• **REQUIRED ACTION**
Give the lines below again exactly, starting with the line that holds "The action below" and going on through the line that holds "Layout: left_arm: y".

[[ DATASET RECORDS open ]]

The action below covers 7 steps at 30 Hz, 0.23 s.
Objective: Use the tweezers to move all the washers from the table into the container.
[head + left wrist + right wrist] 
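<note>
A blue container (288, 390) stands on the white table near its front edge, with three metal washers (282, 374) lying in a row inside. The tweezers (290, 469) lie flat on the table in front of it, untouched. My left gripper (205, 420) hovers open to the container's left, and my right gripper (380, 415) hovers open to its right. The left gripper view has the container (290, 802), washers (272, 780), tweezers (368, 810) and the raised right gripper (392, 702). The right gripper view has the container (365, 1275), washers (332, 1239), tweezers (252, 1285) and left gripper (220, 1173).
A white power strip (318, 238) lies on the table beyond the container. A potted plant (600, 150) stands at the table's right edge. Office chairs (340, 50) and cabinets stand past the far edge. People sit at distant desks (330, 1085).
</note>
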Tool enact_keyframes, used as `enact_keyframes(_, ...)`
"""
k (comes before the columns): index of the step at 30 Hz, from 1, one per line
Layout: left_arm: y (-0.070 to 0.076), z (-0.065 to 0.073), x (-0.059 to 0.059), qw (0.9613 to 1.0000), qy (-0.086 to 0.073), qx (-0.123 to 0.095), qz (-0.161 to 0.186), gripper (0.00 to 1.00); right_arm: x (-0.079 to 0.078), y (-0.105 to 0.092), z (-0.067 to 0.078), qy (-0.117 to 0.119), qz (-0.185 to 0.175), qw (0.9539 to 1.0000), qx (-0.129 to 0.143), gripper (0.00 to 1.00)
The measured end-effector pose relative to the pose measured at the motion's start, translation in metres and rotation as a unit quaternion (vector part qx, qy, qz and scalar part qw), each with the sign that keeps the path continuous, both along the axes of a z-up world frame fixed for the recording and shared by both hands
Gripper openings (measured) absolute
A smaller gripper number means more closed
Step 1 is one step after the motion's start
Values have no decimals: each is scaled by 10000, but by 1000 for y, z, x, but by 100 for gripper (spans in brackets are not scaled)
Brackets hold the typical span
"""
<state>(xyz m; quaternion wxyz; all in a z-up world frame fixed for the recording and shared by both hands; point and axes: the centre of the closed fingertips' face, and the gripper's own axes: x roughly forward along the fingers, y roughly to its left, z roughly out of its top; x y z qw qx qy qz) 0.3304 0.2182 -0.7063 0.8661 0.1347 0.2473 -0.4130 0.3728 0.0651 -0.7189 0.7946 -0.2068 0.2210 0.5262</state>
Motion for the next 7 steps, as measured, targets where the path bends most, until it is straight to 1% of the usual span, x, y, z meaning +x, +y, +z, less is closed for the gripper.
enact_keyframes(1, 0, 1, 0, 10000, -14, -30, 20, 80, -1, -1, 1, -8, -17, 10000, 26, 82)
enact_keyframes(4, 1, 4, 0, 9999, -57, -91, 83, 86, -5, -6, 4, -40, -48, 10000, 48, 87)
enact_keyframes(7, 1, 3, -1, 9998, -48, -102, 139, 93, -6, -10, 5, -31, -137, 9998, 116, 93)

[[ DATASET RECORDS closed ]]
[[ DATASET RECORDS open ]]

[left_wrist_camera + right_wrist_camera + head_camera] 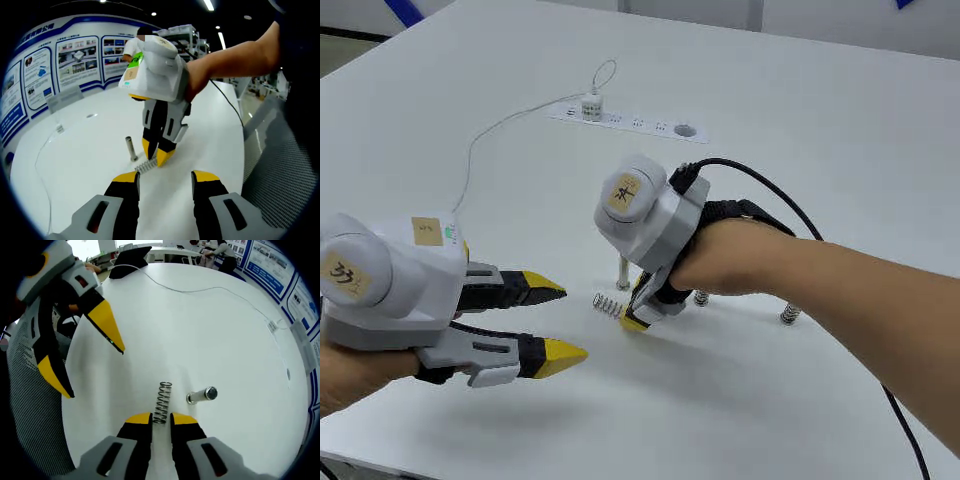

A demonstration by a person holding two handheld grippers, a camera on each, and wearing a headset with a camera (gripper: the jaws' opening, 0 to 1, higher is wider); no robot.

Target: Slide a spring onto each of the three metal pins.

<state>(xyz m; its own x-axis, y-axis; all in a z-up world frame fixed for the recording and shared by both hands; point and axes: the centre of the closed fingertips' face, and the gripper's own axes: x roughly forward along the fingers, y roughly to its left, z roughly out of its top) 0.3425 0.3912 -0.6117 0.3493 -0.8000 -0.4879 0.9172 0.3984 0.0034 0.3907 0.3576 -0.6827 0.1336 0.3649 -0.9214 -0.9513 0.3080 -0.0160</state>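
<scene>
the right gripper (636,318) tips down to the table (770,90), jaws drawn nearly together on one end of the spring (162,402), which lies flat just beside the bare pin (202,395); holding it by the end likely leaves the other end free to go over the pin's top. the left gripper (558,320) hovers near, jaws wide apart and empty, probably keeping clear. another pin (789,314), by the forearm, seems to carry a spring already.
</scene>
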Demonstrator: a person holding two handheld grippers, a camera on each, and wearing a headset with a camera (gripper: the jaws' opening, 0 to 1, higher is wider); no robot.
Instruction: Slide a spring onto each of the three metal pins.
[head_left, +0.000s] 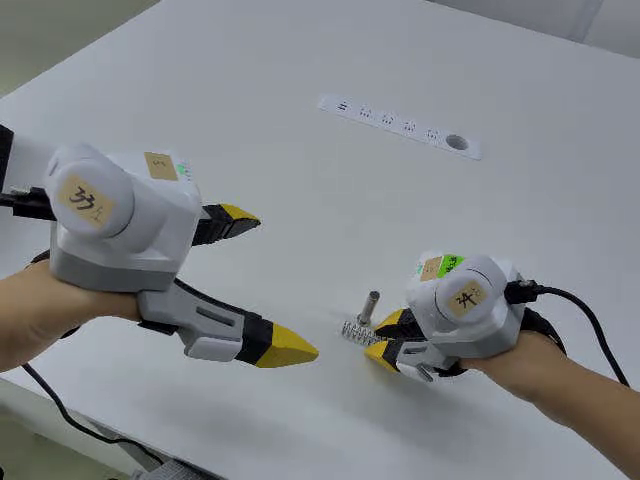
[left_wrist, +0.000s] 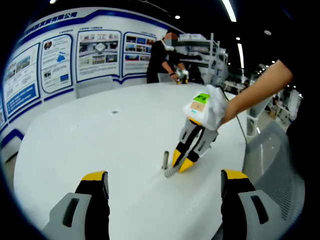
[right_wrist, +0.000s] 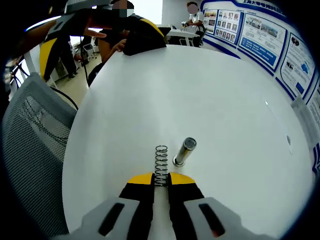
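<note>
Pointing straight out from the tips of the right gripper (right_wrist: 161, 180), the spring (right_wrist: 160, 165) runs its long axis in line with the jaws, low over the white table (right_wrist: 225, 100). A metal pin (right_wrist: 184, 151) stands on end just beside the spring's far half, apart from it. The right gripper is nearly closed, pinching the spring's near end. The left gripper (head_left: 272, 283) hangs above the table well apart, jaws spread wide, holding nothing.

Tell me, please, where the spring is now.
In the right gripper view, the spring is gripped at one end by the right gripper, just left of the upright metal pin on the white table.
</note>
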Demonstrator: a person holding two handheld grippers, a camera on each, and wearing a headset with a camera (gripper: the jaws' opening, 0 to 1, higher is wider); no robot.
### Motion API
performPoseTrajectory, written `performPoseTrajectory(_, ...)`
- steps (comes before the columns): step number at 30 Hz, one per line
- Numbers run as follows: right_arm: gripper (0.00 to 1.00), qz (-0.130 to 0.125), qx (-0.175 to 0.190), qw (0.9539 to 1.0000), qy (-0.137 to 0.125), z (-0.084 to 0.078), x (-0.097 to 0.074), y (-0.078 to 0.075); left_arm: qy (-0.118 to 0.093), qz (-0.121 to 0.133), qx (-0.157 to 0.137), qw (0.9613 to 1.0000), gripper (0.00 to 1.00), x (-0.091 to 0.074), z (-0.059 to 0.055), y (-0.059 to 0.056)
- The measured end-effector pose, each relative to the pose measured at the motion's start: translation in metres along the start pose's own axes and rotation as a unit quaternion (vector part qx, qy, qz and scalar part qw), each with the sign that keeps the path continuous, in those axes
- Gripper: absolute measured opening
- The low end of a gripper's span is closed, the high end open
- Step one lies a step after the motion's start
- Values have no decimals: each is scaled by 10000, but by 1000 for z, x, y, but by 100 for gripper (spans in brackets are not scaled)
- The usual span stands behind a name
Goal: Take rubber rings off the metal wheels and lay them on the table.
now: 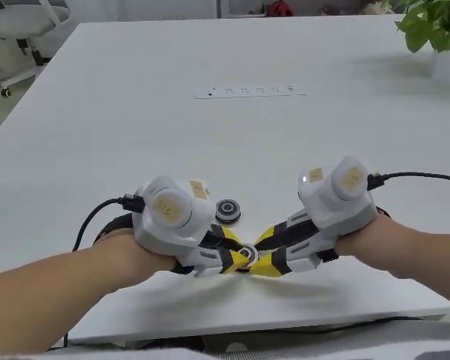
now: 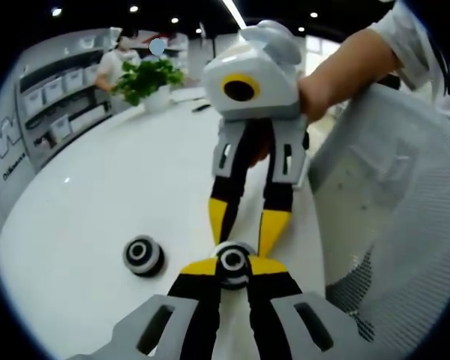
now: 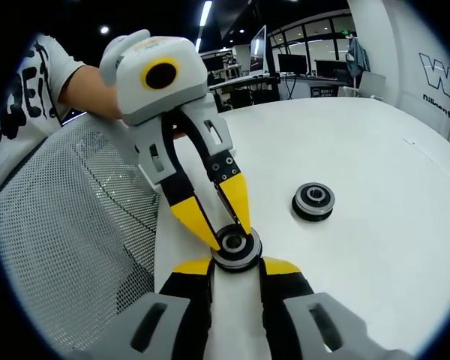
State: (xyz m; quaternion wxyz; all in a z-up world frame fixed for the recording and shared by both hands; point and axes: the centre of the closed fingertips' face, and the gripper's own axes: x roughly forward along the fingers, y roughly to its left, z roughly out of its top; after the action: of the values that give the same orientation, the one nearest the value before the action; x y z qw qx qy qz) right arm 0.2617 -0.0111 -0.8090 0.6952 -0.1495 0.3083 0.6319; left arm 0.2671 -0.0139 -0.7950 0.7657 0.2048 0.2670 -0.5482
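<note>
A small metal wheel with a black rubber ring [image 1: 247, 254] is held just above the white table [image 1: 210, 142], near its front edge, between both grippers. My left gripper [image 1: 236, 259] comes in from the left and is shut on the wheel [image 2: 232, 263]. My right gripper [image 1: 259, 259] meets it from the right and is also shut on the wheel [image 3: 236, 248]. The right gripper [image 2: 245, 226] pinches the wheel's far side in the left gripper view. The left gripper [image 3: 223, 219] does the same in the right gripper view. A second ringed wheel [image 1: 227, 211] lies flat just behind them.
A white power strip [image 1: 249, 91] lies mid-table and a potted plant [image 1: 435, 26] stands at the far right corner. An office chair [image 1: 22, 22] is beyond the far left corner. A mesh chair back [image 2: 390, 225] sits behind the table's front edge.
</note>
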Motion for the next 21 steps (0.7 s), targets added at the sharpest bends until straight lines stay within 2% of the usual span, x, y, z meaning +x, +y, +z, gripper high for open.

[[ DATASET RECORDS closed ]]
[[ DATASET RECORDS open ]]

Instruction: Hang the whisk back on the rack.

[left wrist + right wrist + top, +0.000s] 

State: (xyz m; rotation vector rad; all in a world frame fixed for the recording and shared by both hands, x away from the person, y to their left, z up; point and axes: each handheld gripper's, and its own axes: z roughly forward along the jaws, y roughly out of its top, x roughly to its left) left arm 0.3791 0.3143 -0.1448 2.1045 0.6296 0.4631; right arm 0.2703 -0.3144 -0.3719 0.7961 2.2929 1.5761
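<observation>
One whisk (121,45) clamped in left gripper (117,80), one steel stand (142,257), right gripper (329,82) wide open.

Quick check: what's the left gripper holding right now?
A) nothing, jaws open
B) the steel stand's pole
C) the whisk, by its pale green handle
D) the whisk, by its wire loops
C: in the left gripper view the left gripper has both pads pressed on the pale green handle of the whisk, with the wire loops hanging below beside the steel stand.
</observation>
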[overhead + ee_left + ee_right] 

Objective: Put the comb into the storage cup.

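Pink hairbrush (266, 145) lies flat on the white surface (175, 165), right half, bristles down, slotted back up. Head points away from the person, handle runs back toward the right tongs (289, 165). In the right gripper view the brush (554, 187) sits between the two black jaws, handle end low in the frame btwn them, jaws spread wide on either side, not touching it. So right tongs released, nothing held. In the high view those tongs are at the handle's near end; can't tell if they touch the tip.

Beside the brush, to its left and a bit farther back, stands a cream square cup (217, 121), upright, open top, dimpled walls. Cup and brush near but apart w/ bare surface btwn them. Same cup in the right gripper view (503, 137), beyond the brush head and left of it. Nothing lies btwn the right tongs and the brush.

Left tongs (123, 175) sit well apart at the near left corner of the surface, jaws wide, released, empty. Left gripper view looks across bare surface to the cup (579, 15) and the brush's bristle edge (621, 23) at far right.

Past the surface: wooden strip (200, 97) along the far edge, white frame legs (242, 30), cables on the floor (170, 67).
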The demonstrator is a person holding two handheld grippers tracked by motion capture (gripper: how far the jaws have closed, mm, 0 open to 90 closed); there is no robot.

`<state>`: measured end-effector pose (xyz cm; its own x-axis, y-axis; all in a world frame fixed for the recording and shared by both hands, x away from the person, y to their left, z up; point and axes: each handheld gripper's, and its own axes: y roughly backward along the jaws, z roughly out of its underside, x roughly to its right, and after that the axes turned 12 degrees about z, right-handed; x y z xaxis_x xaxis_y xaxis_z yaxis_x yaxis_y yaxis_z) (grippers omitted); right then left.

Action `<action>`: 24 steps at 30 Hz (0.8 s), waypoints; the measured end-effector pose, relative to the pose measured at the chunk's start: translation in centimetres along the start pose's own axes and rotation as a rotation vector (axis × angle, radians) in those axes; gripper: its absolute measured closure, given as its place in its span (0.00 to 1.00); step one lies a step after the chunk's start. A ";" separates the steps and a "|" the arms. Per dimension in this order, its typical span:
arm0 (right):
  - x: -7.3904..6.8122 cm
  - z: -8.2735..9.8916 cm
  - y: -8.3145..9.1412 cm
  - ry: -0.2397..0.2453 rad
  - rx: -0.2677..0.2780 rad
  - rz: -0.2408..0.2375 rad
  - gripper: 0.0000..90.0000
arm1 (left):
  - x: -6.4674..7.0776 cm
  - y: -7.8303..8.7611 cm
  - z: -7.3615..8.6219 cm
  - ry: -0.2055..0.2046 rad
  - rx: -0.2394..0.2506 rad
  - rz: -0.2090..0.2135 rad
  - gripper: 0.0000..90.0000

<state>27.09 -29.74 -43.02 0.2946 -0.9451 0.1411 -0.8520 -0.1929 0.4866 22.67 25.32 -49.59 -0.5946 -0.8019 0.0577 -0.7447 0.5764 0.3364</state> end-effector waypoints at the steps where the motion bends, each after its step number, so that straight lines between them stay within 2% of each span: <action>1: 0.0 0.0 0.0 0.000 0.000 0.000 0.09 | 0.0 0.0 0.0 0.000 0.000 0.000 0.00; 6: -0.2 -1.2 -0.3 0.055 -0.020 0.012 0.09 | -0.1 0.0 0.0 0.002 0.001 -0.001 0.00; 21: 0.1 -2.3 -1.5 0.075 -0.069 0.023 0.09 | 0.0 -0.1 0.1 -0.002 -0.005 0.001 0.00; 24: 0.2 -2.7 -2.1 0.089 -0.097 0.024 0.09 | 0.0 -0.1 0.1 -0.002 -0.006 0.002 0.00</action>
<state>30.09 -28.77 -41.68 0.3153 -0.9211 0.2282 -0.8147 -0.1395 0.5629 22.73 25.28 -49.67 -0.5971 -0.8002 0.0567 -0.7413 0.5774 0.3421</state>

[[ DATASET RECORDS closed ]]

• **RESPONSE AREA**
The action below covers 7 steps at 30 Hz, 0.23 s.
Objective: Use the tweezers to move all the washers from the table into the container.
[head + left wrist + right wrist] 
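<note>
A blue container (288, 390) stands on the white table near its front edge, with three metal washers (282, 374) lying in a row inside. The tweezers (290, 469) lie flat on the table in front of it, untouched. My left gripper (205, 420) hovers open to the container's left, and my right gripper (380, 415) hovers open to its right. The left gripper view has the container (290, 802), washers (272, 780), tweezers (368, 810) and the raised right gripper (392, 702). The right gripper view has the container (365, 1275), washers (332, 1239), tweezers (252, 1285) and left gripper (220, 1173).
A white power strip (318, 238) lies on the table beyond the container. A potted plant (600, 150) stands at the table's right edge. Office chairs (340, 50) and cabinets stand past the far edge. People sit at distant desks (330, 1085).
</note>
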Tool enact_keyframes, used as `enact_keyframes(_, ...)`
"""
k (comes before the columns): index of the step at 30 Hz, from 1, one per line
Layout: left_arm: y (-0.070 to 0.076), z (-0.065 to 0.073), x (-0.059 to 0.059), qw (0.9613 to 1.0000), qy (-0.086 to 0.073), qx (-0.123 to 0.095), qz (-0.161 to 0.186), gripper (0.00 to 1.00); right_arm: x (-0.079 to 0.078), y (-0.105 to 0.092), z (-0.067 to 0.078), qy (-0.117 to 0.119), qz (-0.185 to 0.175), qw (0.9539 to 1.0000), qx (-0.129 to 0.143), gripper (0.00 to 1.00)

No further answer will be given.